### ASSIGNMENT
Apart from the images, reproduce all of the data word for word.

(Beginning of SUPPLIED MATERIAL)

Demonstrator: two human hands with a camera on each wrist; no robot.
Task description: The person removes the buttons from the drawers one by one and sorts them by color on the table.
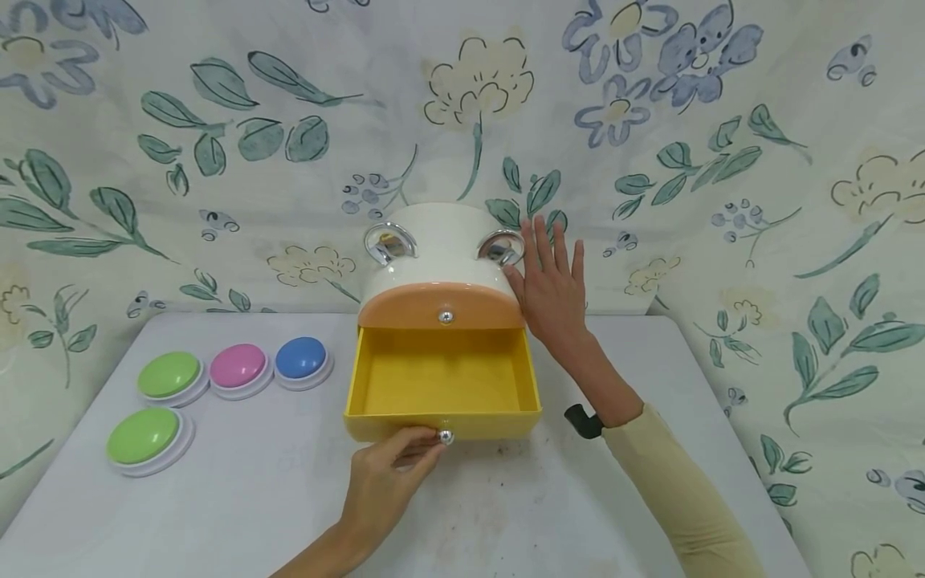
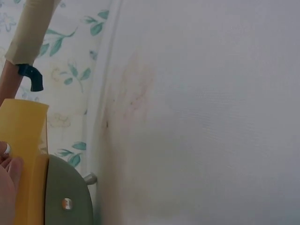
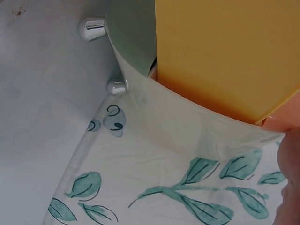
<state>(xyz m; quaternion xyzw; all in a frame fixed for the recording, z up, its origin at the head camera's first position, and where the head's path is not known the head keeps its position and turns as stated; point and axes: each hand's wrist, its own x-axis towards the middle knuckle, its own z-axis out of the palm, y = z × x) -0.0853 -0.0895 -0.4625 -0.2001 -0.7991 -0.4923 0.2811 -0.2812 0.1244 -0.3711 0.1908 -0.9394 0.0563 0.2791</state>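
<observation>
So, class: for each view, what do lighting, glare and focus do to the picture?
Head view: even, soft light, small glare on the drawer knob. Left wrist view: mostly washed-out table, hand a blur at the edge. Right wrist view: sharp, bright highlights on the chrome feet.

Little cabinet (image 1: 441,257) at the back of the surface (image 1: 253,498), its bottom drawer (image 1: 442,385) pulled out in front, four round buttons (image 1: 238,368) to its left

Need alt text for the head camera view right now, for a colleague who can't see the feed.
A person's left hand pinches the silver knob of a pulled-out, empty yellow drawer while the right hand rests flat against the white storage box. Four dome buttons, two green, one pink, one blue, sit to the left on the white table.
</observation>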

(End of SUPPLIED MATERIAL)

### OUTPUT BELOW
Demonstrator: two human hands with a camera on each wrist; no robot.
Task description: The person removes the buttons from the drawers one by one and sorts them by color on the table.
<state>(xyz m; quaternion xyzw; all in a frame fixed for the recording, z up, its origin at the head camera's first position, and where the head's path is not known the head keeps its position and turns as stated; point and axes: each hand's wrist, its own x-axis towards the middle knuckle, its own z-axis out of the palm, y = z × x) -0.0853 -0.0895 -0.4625 -0.2001 -0.7991 -0.4923 0.2811 -0.2812 0.1244 -0.3711 0.1908 -0.9394 0.0563 0.2791</state>
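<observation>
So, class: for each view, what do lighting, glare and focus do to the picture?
Head view: even, soft light, small glare on the drawer knob. Left wrist view: mostly washed-out table, hand a blur at the edge. Right wrist view: sharp, bright highlights on the chrome feet.

Little cabinet (image 1: 441,257) at the back of the surface (image 1: 253,498), its bottom drawer (image 1: 442,385) pulled out in front, four round buttons (image 1: 238,368) to its left

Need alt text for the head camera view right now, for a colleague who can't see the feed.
A person's left hand pinches the silver knob of a pulled-out, empty yellow drawer while the right hand rests flat against the white storage box. Four dome buttons, two green, one pink, one blue, sit to the left on the white table.
</observation>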

This exercise has been worked through to completion.